A sonar device emits one or more pulses of sound waves, which bounce off any objects they bump into and return to their source. A receiver collects the returning energy and records the time it took for the sound waves to make their round trips. The farther away the object is, the longer it takes the sound waves to return. By analyzing the data from the sound waves, computers are able to create an image of the object and determine the size, shape, and even density of underwater objects.
The simplest sonar device, called a fish finder or depth sounder, sends out a single, narrowly focused wave pulse and records the time it takes the wave to return and its strength. This information allows the computer to determine the distance to the target object and the object's relative density. These devices are primarily used to locate fish and to determine sea-floor depth and composition.

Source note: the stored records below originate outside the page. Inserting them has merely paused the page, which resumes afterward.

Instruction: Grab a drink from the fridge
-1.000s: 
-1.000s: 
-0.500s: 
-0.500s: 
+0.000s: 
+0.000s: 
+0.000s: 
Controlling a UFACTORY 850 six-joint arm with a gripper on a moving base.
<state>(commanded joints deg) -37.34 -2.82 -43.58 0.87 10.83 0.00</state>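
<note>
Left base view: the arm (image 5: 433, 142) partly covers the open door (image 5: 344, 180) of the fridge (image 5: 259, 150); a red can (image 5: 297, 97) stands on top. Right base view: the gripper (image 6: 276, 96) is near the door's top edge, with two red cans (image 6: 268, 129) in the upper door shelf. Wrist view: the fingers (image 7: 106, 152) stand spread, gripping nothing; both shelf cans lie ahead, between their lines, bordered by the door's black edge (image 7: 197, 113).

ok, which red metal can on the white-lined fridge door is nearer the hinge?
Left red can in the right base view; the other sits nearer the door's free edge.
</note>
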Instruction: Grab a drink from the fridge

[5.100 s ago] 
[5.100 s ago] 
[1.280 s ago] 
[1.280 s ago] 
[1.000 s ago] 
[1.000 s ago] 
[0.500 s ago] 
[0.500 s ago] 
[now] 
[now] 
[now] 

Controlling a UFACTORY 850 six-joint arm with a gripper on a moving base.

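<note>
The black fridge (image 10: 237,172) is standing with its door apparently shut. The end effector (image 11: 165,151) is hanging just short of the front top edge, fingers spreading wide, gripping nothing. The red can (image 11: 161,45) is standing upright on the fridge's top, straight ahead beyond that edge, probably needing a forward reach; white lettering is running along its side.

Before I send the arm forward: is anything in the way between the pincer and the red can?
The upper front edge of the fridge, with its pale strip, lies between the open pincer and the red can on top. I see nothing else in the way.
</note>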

In more sophisticated devices, which employ sidescan sonar, the instrumentation is encased in a torpedo-shaped "towfish" that is towed behind and below the boat. These devices send out pulses of sound waves that fan out to the sides and below, so that everything in a 180-degree arc is in their field of view. The amount of wave energy returned depends on the density and texture of an object, and the reflectivity of its surface. The more sound pulses that bounce off an object and the stronger their returned energy, the clearer the sound picture. Typically, rough surfaces return strong echoes while smooth surfaces, unless they are perpendicular to the sound wave, return very little if any energy. Thus, objects such as rocks, metal debris, or large fish show up clearly in the side-scan sonar record, whereas gentle slopes produce only light shadows.

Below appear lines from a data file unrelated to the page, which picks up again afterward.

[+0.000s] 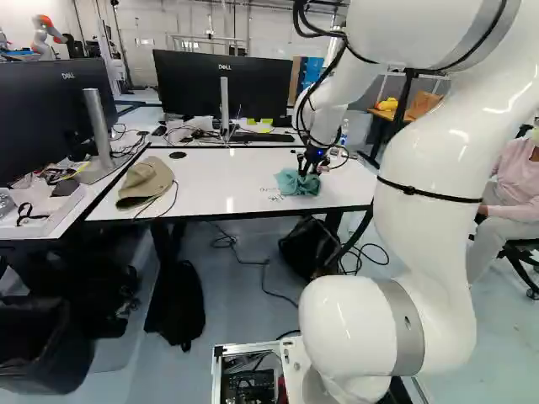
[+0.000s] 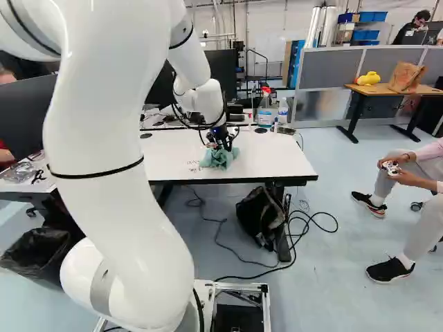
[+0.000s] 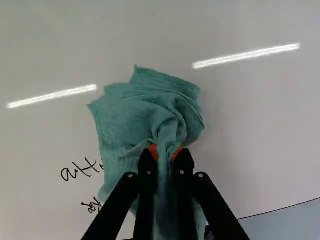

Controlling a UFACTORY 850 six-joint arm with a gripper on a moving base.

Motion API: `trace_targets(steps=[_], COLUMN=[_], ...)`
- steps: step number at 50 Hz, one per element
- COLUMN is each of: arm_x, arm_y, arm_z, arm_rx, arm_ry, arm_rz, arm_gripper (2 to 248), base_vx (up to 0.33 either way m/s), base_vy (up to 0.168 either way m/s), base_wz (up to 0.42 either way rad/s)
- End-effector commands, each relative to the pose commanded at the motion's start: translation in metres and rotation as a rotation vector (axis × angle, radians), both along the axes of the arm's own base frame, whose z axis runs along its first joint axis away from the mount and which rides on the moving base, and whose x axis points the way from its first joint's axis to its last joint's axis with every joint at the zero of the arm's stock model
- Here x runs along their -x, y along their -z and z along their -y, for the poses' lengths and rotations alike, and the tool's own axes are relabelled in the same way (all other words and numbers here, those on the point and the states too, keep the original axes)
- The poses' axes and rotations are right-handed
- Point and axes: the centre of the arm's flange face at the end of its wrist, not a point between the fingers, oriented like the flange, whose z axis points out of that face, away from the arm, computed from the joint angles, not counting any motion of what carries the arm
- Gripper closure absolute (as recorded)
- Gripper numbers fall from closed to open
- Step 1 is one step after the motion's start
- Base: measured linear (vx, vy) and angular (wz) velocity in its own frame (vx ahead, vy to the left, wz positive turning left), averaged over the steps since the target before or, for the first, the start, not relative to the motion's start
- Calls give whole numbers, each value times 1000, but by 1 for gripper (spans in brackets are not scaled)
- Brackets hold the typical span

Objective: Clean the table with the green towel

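My gripper (image 1: 310, 162) is low over the white table (image 1: 223, 160) in the left base view. In the wrist view both orange-padded fingers of the gripper (image 3: 165, 152) pinch a fold of the green towel (image 3: 145, 117), so it is shut on the cloth. The bunched towel lies on the tabletop, spreading ahead of the fingers and back beneath them. Black handwriting (image 3: 80, 171) shows on the white surface right beside the towel, partly covered by its edge. The table's edge runs close by.
A tan cap (image 1: 146, 182) lies on the table, with monitors (image 1: 223, 84) behind. Bottles (image 2: 265, 107) stand beyond the far edge. Under the table sits a black bag (image 2: 261, 214). Another robot (image 1: 46, 35) is far back.
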Motion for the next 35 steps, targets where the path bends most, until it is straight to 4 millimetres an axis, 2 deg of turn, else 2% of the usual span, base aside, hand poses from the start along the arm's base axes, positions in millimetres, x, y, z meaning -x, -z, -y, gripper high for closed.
trace_targets(steps=[18,35], arm_x=[-24,-22], arm_y=[0,0], arm_z=[-23,-55], arm_rx=[1,1], arm_ry=[-47,-104], arm_rz=[11,10], arm_gripper=[204,204], base_vx=[0,0], base_vy=[0,0], base_wz=[0,0])
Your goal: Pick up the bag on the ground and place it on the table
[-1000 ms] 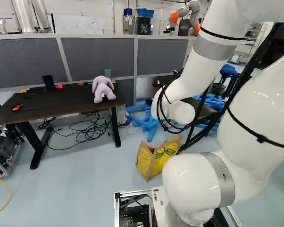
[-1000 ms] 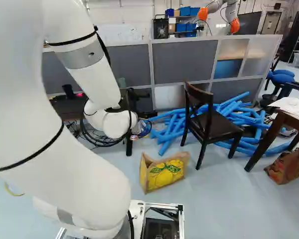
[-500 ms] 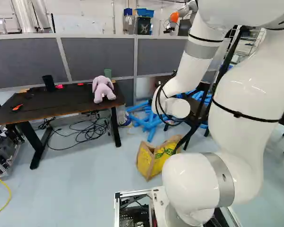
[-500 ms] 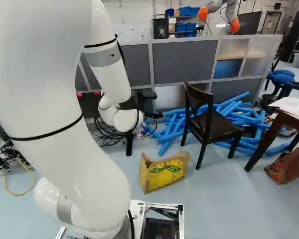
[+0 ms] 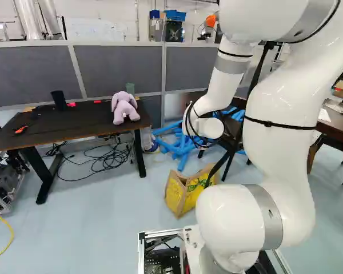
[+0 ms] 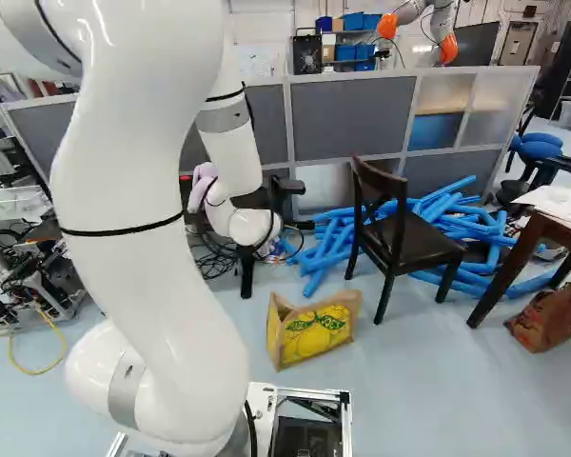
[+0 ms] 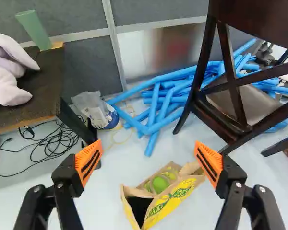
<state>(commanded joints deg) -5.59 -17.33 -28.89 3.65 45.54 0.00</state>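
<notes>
Farther out from my base joint (image 5: 234, 260), my forearm (image 5: 218, 91) has swung; the bag (image 7: 177, 199) stays on the floor (image 5: 103, 228) near the chair (image 6: 423, 249). My gripper (image 7: 149, 155) stands wide and empty. Closing nearly lengthwise, I could buckle or topple it. Its mouth faces up, its long axis slanting chairward from beneath my fingers' gap.

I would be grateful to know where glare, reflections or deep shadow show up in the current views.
Left base view: soft highlights on the glossy white arm; right base view: bright streaks along the same arm's curves; wrist view: part of the inside of the bag is nearly black with shadow, and the pale panel shows a hazy reddish patch, possibly a reflection.
</notes>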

Sidescan sonar devices can create very detailed, three-dimensional pictures of objects in the water through computer analysis of the returning sound waves. These devices are used to map features such as hills and valleys on the ocean floor; to locate submarines, mines, and shipwrecks; and to inspect pipelines, cables, and bridge foundations.
Imagine sonar-mapping part of the ocean where mountains rise from the ocean floor. Which sonar signal would take longer to be reflected to the receiver, one from the ocean floor or the top of the mountain?
Do you think it is accurate to say that the use of sonar to map Loch Ness is like bats emitting sound to locate food? How are these two processes the same and how are they different?